Tuesday, August 29, 2006

neweurasia Blogging Meeting This Thursday

Dear Students:

You are invited to attend a meeting sponsored by neweurasia on blogging in Central Asia this Thursday 31 August, 12 noon in 237 Valikhanov. The meeting is very relevant to our new information technologies course, and if you are interested and available I urge you to attend.

The text of the invitation I received is pasted below:

The meeting will be hosted by Ms. Leila Karsybekova, coordinator of Kazakhstan neweurasia blog and its Russian-language version:

Their professed goal is to give a space for self-publishing to young people in Central Asia and link them to their peers all over the world. The Russian-language blog started functioning 4 months ago, and they have several authors from Almaty and Karaganda now. They also review Livejournals in Kazakhstan, to present the voices of people directly, as use them as alternative citizen media.
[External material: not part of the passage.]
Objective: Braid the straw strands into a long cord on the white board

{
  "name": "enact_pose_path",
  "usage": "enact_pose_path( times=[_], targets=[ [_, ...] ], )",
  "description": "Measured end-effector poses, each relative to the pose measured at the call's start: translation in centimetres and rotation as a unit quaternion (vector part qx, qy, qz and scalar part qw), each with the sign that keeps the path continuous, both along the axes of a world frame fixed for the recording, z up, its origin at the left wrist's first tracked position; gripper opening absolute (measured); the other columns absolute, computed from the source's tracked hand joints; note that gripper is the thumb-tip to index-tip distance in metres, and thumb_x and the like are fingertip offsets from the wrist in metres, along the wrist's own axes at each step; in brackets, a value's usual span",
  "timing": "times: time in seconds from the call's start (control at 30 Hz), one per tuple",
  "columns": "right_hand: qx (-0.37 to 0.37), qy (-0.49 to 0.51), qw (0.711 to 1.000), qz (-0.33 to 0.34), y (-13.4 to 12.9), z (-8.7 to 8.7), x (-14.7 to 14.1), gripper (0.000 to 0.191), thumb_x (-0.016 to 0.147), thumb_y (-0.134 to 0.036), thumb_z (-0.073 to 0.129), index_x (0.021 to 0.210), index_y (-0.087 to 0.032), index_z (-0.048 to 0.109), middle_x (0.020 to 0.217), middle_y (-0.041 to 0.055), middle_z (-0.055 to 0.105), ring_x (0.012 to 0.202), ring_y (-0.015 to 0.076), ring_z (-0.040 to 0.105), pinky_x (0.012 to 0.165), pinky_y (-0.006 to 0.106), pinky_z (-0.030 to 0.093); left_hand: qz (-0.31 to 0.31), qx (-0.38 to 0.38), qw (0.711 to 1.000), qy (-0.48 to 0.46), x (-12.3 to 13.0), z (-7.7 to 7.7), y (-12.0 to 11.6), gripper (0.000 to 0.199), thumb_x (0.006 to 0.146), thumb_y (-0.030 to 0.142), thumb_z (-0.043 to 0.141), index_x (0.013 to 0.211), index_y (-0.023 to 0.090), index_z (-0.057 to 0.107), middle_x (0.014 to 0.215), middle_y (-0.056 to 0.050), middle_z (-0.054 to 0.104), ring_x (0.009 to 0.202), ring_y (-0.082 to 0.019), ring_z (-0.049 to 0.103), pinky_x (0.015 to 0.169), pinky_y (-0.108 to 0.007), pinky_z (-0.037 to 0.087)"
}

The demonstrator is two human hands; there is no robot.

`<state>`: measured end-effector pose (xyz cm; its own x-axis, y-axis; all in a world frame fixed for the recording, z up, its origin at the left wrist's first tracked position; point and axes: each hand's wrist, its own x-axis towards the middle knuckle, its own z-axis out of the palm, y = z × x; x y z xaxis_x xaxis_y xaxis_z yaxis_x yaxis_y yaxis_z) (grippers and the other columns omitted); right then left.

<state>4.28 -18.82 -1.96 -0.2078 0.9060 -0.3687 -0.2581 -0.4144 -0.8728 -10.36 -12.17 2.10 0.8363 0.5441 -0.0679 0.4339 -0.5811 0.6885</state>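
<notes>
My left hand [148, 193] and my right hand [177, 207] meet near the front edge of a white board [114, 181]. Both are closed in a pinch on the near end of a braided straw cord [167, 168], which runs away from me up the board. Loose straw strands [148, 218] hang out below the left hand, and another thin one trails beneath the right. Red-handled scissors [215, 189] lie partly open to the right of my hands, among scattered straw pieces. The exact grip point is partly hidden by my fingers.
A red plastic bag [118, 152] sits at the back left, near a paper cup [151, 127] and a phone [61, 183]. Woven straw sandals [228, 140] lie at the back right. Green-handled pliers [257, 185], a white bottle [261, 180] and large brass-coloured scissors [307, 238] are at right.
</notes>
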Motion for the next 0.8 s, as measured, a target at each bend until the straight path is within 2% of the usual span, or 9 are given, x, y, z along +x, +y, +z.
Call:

They will be on an outreach trip in Kazakhstan, Kyrgyzstan and Tajikistan during late August and early September. They would also like to meet interested KIMEP students to promote blogging, as a tool for free speech, in Kazakhstan. I hope you agree that this is something that might of interest to our students. The meeting should take about one hour.

Sunday, August 27, 2006

Reminder for Week Two

A reminder that the readings for this week are:

The Wikipedia entry on Online Journalism


First Monday: Online Journalism: Modeling the First Generation of News on the World Wide Web

You should have both read for today (Monday 28 August). If you have not read them already, please do so right away.

And for Friday 1 September (and future reference), please browse through the resources available at The Journalist's Toolbox

Also, there is no class this Wednesday (30 August) because of the Constitution Day holiday. Enjoy the day.

Friday, August 25, 2006

Welcome to New Information Technologies

This course, taught in the International Journalism and Mass Communication Department at the Kazakhstan Institute of Management, Economics, and Strategic Research (KIMEP), is designed to give students a basic critical and practical introduction to new information technologies (NITs). Students will develop knowledge and skills that help them to use NITs and to understand their importance to journalists and others.